Aunque Trotter había dejado el mundo del arte profesional, mantenía en su interior una pasión por la pintura y el maravilloso don que Dios le había dado. Al haber sacrificado su carrera como artista para hacer la voluntad del Señor, descubrió que este don podía ser puesto al servicio de Dios. Siempre había podido ver la grandeza de Dios a través de la creación, y dejaba que Dios le hablara no solo a través de su Palabra escrita, sino también a través de su creación que canta las alabanzas de Dios. Estos tiempos diarios pasados con Dios, ya sea contemplando su creación o en la Palabra, le dieron la fuerza para perseverar en su ministerio, pudiendo transmitir solo lo que ella misma había recibido. Las lecciones que aprendía las escribía en sus diarios diarios, que enviaba a Inglaterra para mantener a las iglesias allí informadas de todo lo que sucedía en Argelia, ilustrando lo que estaba escrito para transmitir una imagen vívida. Su ojo de artista veía la belleza en todas partes donde iba. También escribió varios libros, incluido uno para musulmanes sufíes, así como folletos de evangelización en árabe que ella misma ilustró, buscando siempre acercarse a la cultura local. Trotter dejó tras de sí numerosas pinturas de paisajes, flora local y personas que conoció. También participó en la traducción de la Biblia al árabe moderno, con el sueño de que una madre pudiera leer a su hijo y que este pudiera entender. Así fue como, lejos de desperdiciar el don que Dios le había dado, pudo aprovecharlo al máximo.

Final de vida y legado

Trotter y su compañera establecieron "Algiers Mission Band" en 1907, que, veinte años después, contaría con unas quince estaciones y más de 30 misioneros.
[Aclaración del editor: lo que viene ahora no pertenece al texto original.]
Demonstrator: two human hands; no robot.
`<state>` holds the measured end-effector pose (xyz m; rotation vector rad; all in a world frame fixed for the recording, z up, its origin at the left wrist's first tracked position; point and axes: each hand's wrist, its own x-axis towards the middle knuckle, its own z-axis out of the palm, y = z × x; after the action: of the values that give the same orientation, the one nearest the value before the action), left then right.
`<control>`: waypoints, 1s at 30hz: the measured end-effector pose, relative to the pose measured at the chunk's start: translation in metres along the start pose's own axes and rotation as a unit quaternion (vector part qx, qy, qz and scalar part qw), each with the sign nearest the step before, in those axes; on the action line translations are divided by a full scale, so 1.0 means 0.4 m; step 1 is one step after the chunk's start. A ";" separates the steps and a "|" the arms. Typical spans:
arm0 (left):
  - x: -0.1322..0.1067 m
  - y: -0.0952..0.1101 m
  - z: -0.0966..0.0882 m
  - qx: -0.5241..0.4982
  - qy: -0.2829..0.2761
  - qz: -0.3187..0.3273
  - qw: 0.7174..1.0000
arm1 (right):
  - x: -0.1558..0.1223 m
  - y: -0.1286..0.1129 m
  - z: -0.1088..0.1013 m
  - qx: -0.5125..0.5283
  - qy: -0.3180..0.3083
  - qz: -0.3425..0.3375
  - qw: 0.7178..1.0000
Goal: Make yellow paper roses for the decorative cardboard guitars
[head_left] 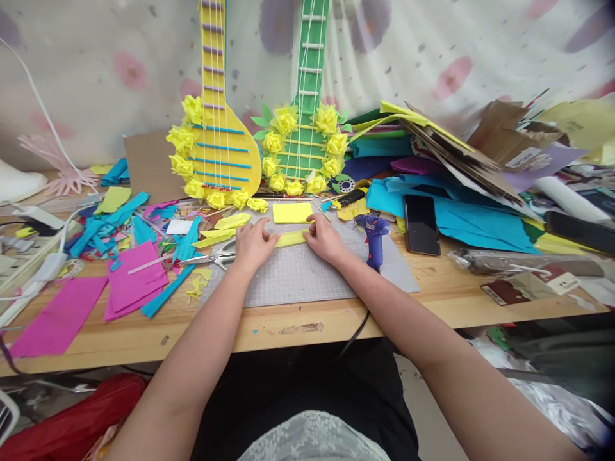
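A narrow yellow paper strip (292, 239) stretches between my two hands, low over the grey cutting mat (298, 282). My left hand (254, 244) is closed on its left end, thumb against fingers. At the other end my right hand (325, 239) pinches the strip the same way. Just beyond it lies a yellow sheet stack (293, 212). Scissors (221, 255) rest beside my left hand, with folded yellow pieces (232, 221) behind them. A blue glue gun (375, 238) stands to the right of my right hand.
Yellow (225, 141) and green (307, 141) paper instruments with yellow flowers stand upright at the back. Pink sheets (137, 278) and blue scraps lie left. On the right are a phone (421, 224), blue paper (480, 224) and piled cardboard (461, 160). The table's front edge (307, 339) is near me.
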<state>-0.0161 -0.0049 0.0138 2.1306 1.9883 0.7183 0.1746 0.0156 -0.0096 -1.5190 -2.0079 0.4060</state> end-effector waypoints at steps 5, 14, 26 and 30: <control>-0.001 0.005 0.000 0.016 0.001 -0.007 1.000 | 0.002 -0.004 0.001 -0.045 0.002 0.010 0.999; -0.001 0.009 0.001 0.025 -0.001 -0.007 1.000 | 0.010 -0.031 -0.006 -0.120 -0.020 0.040 0.992; -0.003 0.013 0.002 0.052 -0.034 0.021 0.998 | 0.006 -0.016 0.000 -0.173 -0.021 -0.033 0.984; -0.005 0.013 0.006 0.079 -0.015 0.028 0.996 | 0.005 -0.019 -0.001 -0.174 -0.018 -0.026 0.984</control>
<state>-0.0102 -0.0070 0.0132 2.2792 2.0398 0.5517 0.1686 0.0152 -0.0043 -1.6676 -2.2279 0.0606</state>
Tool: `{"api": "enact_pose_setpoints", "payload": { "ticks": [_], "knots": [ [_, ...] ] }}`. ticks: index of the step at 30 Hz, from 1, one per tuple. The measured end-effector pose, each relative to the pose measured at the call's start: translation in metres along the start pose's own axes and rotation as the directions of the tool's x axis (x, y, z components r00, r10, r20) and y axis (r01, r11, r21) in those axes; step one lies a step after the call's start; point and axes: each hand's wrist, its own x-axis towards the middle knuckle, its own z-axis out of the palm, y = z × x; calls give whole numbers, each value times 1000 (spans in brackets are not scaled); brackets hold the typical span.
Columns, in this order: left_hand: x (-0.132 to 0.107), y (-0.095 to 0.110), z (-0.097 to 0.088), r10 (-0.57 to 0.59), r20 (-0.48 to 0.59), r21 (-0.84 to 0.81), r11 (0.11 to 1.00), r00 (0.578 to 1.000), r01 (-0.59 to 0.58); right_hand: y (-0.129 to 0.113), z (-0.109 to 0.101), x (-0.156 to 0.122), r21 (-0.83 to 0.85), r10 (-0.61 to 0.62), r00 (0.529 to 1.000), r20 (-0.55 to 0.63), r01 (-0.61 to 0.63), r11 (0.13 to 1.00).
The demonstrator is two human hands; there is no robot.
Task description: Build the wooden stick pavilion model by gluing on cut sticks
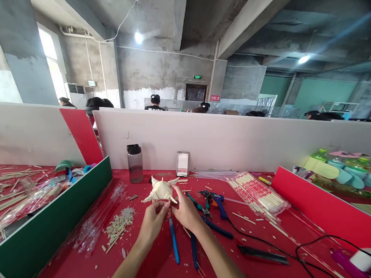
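Note:
A small pavilion-roof model (161, 191) made of pale wooden sticks, with upturned corners, is raised over the red table (146, 262). My left hand (155, 217) pinches its near lower edge with thumb and fingers. On the right side, my right hand (183, 208) grips the same model, its index finger reaching up along the corner. The underside and some fingertips are hidden. Just below the hands lies a blue pen-like tool (174, 241). Blue-handled pliers (193, 250) rest partly under my right forearm, and a second pair of pliers (217, 228) lies beyond it.
A blue glue gun (219, 204) trails a black cable. Nearby are a black box cutter (263, 255) and bagged sticks (260, 194). Cut stick pieces (119, 227) lie left; a water bottle (135, 163) stands behind. Green (51, 219) and red (326, 206) dividers flank the workspace.

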Motion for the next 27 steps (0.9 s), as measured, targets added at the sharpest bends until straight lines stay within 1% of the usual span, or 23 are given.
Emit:
{"api": "enact_pose_setpoints", "payload": {
  "ticks": [2,5,13,18,27],
  "knots": [
    [0,1,1,2,-7,1,1000,1000,-2,0,1,0,-11,8,1000,-5,-8,1000],
    [0,1,3,-10,-15,-35,999,1000,10,-1,1,-1,25,5,1000,9,-5,1000],
    [0,-4,3,-88,-41,-119,989,995,83,-2,0,-2,52,17,999,32,-19,998],
    [0,-1,6,-125,-40,-169,979,991,117,-2,0,-2,41,20,999,34,-22,999],
    [-3,3,8,-158,-50,-230,963,986,143,-3,-1,-3,36,21,999,37,-23,999]
  ]
}}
Esta misión se unió posteriormente a AWM, que hoy se ha fusionado con Pioneers. Con el tiempo, hubo conversiones entre los argelinos con quienes Trotter compartía el evangelio, pero estos sufrían grandes persecuciones, a veces hasta la muerte. El número de conversiones seguía siendo bajo, sin embargo, Trotter perseveró en el trabajo, sabiendo que su papel principal era la obediencia a Dios y confiar en Él para el resto. Ella escribió que trabajaban para el futuro y los días venideros. Describía su trabajo como el de una abeja, que va de flor en flor, sin necesariamente saber lo que hace, pero depositando así el polen que permitirá que el fruto crezca. Dios es quien iba a realizar el trabajo, hacer crecer el fruto, todo lo que ella hacía era polinizar en las flores.

Postrada debido a su salud, Trotter pasó los últimos años de su vida en oración, escritura y dibujo. Falleció en 1928, en Argelia, rodeada de las personas que tanto amó. Aunque Argelia sigue siendo mayoritariamente musulmana y la persecución contra los cristianos aún está muy presente, la Iglesia Argelina hoy está bien viva.